=== Work request ===
Starting with the line that holds "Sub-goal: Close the" and stopping after the line that holds "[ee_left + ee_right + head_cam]", repeat the lines below word for word, without the pictures.

**** Study material

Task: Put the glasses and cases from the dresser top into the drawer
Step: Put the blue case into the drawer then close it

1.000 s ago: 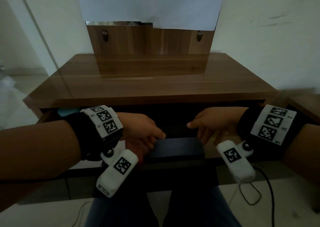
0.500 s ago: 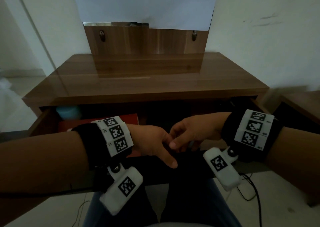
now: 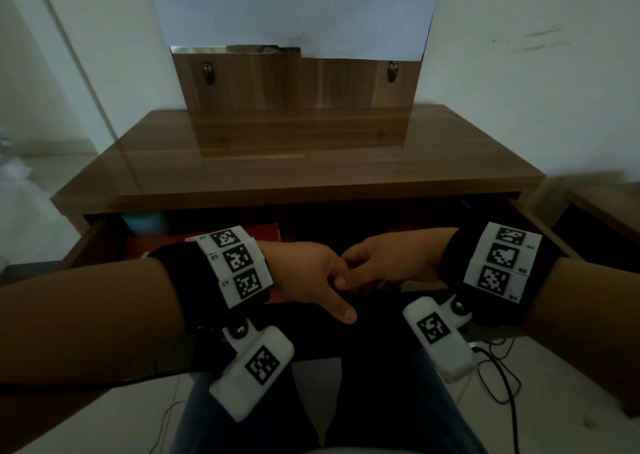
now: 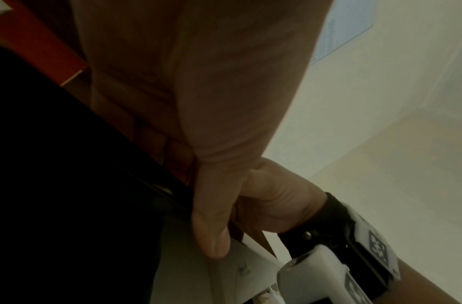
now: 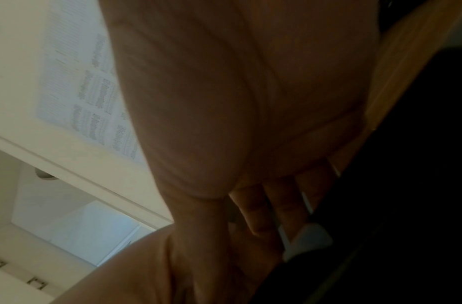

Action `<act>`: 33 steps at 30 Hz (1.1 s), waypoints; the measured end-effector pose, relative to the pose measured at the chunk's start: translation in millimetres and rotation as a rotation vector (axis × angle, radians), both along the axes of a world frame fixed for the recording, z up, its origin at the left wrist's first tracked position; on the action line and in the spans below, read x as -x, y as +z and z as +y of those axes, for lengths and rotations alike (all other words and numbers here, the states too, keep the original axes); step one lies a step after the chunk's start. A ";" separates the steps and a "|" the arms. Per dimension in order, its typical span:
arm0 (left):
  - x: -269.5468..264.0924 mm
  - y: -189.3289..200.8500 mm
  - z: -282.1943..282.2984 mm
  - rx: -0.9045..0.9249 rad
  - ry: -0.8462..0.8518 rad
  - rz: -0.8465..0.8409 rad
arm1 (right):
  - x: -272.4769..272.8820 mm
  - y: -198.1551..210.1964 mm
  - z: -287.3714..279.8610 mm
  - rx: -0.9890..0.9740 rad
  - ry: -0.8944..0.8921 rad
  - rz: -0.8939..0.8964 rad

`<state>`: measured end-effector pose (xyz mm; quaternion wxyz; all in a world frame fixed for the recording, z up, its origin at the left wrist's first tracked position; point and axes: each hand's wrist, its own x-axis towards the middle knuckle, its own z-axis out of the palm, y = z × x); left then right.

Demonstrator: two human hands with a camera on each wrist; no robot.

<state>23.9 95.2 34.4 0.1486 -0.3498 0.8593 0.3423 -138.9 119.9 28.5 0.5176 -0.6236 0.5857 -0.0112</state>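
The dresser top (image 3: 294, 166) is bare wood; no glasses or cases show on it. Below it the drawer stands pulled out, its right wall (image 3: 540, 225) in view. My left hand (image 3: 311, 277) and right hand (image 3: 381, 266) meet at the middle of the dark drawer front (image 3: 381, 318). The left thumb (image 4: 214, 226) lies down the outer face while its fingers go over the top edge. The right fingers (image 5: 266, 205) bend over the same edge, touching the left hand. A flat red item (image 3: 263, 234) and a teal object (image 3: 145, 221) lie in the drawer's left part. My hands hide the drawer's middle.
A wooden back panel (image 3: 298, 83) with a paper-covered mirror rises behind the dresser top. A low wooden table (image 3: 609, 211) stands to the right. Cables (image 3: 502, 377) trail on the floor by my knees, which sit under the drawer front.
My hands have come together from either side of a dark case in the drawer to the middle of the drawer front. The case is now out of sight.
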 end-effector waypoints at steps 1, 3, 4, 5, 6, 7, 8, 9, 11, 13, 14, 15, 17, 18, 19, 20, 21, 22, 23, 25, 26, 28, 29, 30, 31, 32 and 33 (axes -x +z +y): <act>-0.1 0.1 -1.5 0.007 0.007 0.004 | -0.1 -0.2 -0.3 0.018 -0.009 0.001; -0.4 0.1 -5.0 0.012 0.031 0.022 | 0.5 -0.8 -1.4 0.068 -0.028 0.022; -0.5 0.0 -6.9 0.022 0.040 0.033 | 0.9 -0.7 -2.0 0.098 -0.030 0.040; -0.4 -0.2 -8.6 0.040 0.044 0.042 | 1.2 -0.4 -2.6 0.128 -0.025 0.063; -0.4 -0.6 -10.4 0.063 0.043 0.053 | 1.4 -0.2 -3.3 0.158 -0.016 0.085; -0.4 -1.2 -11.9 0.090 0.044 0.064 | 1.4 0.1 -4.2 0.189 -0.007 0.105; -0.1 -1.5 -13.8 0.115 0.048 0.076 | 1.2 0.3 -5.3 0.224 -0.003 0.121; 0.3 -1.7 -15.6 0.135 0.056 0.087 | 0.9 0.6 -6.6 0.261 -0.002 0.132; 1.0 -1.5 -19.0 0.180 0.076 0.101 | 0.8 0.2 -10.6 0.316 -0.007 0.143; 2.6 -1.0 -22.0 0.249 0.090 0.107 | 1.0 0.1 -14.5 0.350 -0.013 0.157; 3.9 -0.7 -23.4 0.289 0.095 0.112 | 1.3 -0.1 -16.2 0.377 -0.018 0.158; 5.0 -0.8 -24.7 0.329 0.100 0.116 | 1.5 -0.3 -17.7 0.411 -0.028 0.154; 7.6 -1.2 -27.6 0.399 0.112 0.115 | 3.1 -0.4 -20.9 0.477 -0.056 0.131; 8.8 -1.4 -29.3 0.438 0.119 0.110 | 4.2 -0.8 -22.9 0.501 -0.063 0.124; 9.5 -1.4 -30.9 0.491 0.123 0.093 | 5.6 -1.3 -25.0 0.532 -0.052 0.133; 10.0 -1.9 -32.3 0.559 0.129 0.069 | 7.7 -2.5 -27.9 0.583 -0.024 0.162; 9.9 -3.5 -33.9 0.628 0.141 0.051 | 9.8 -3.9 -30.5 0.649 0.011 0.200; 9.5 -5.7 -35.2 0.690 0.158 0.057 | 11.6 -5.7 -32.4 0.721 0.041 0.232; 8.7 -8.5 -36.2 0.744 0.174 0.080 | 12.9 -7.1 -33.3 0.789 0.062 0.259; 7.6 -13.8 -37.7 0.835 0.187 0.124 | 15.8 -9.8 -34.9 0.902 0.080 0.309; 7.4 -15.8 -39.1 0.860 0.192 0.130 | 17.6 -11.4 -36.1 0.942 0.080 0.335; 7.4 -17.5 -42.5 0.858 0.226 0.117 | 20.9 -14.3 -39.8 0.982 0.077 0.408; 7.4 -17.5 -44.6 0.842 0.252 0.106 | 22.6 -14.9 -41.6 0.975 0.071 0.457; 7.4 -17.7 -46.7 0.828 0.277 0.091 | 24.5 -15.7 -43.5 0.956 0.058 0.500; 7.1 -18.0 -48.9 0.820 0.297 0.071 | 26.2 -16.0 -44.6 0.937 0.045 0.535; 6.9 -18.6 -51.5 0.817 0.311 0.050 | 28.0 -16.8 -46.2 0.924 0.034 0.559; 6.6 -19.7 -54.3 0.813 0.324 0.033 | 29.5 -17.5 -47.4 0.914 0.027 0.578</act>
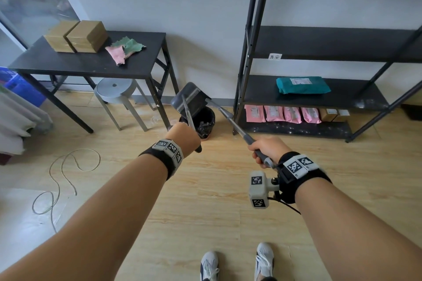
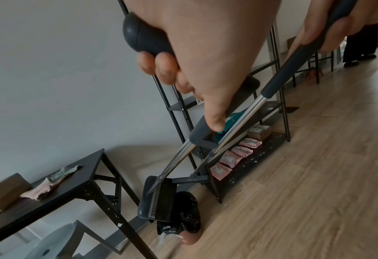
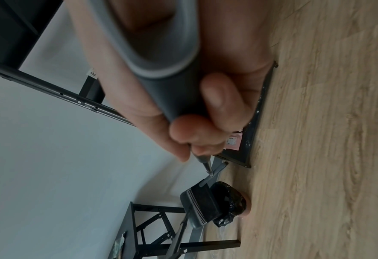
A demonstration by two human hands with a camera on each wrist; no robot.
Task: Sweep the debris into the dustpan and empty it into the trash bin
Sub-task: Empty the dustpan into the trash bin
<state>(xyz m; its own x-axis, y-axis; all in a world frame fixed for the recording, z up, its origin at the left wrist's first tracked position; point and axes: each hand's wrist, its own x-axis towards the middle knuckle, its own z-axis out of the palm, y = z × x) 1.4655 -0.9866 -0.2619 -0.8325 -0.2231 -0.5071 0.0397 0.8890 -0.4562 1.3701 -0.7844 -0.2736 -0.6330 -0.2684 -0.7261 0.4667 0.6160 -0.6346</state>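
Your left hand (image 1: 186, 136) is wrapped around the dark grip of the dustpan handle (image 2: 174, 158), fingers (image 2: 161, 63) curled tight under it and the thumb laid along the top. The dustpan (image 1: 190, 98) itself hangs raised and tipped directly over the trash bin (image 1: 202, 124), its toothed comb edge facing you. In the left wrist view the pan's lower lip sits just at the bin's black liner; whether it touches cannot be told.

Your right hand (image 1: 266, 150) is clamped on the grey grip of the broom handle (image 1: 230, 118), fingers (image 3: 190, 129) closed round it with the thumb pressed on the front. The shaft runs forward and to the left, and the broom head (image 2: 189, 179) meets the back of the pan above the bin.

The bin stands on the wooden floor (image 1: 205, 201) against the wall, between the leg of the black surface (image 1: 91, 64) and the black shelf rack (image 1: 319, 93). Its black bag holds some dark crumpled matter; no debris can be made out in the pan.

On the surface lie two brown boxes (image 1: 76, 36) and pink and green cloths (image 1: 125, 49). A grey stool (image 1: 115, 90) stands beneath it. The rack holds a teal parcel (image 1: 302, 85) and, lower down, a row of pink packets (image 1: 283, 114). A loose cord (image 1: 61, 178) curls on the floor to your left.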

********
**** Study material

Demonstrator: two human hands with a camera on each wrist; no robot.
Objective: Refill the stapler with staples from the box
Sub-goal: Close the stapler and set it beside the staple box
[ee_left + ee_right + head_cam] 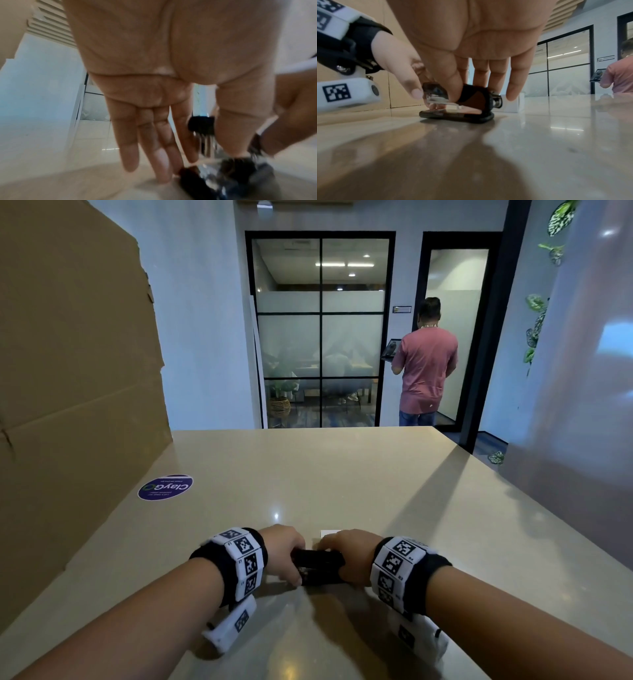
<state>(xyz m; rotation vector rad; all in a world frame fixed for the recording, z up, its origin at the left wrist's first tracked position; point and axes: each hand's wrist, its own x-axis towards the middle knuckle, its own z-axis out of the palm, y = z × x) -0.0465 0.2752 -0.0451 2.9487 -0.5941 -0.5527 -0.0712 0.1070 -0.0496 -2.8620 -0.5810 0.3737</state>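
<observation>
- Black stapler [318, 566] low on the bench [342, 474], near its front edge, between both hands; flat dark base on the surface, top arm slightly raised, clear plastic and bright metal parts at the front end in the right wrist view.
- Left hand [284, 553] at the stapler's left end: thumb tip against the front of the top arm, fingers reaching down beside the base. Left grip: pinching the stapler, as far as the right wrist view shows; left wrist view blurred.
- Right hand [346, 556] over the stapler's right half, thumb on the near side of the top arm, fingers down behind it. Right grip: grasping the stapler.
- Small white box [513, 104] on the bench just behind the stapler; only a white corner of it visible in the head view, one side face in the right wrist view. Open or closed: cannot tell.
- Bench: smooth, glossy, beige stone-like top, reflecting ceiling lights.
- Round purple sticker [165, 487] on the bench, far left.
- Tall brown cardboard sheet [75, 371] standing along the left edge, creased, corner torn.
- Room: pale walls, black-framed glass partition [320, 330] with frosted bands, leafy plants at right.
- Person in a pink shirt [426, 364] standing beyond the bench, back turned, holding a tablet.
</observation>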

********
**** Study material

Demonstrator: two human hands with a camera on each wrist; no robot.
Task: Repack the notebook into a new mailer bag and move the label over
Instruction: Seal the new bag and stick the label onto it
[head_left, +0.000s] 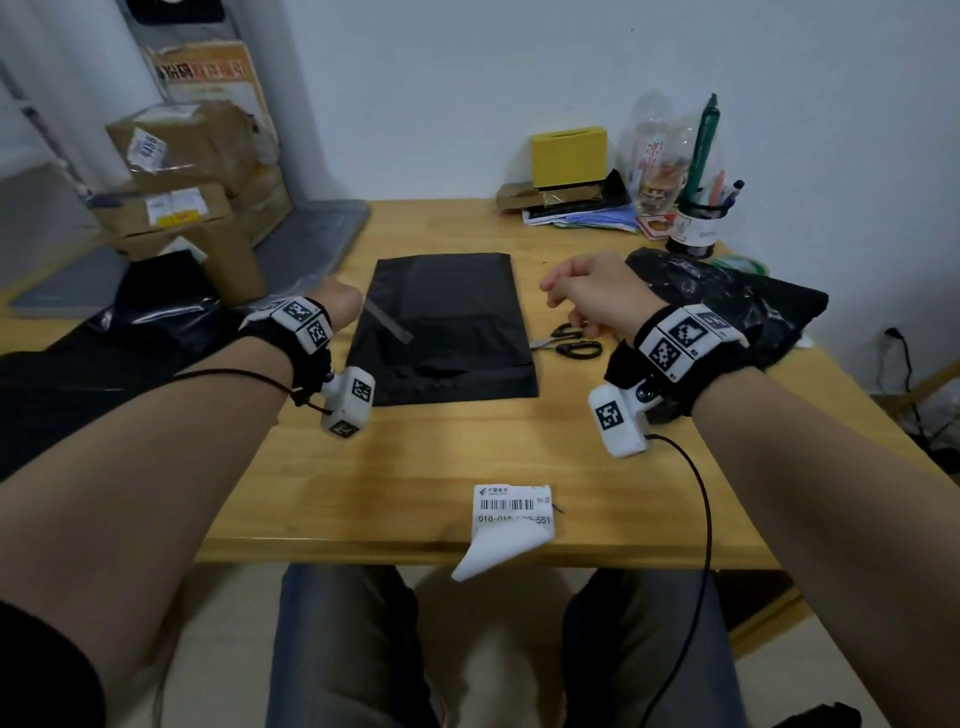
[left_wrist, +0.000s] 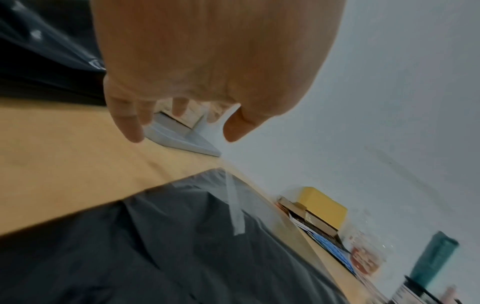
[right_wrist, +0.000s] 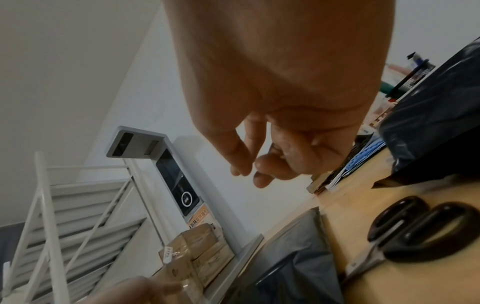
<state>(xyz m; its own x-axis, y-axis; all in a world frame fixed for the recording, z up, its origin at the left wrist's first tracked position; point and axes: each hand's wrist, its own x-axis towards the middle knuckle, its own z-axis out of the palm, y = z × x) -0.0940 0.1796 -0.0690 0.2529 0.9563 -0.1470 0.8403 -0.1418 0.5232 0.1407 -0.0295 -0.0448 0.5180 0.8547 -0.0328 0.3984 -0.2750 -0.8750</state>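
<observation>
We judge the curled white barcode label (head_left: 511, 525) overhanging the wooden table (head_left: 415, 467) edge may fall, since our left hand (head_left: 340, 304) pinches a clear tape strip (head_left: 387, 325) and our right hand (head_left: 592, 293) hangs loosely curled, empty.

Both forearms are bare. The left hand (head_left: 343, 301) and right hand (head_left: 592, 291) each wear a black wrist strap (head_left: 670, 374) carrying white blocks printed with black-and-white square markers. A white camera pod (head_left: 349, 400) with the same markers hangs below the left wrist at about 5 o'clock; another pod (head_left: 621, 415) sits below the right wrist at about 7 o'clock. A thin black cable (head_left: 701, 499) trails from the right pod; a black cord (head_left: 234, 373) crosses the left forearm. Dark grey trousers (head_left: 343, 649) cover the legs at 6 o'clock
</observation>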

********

=== Answer ===
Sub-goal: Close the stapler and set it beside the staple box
[ee_left + ee_right + head_cam] 

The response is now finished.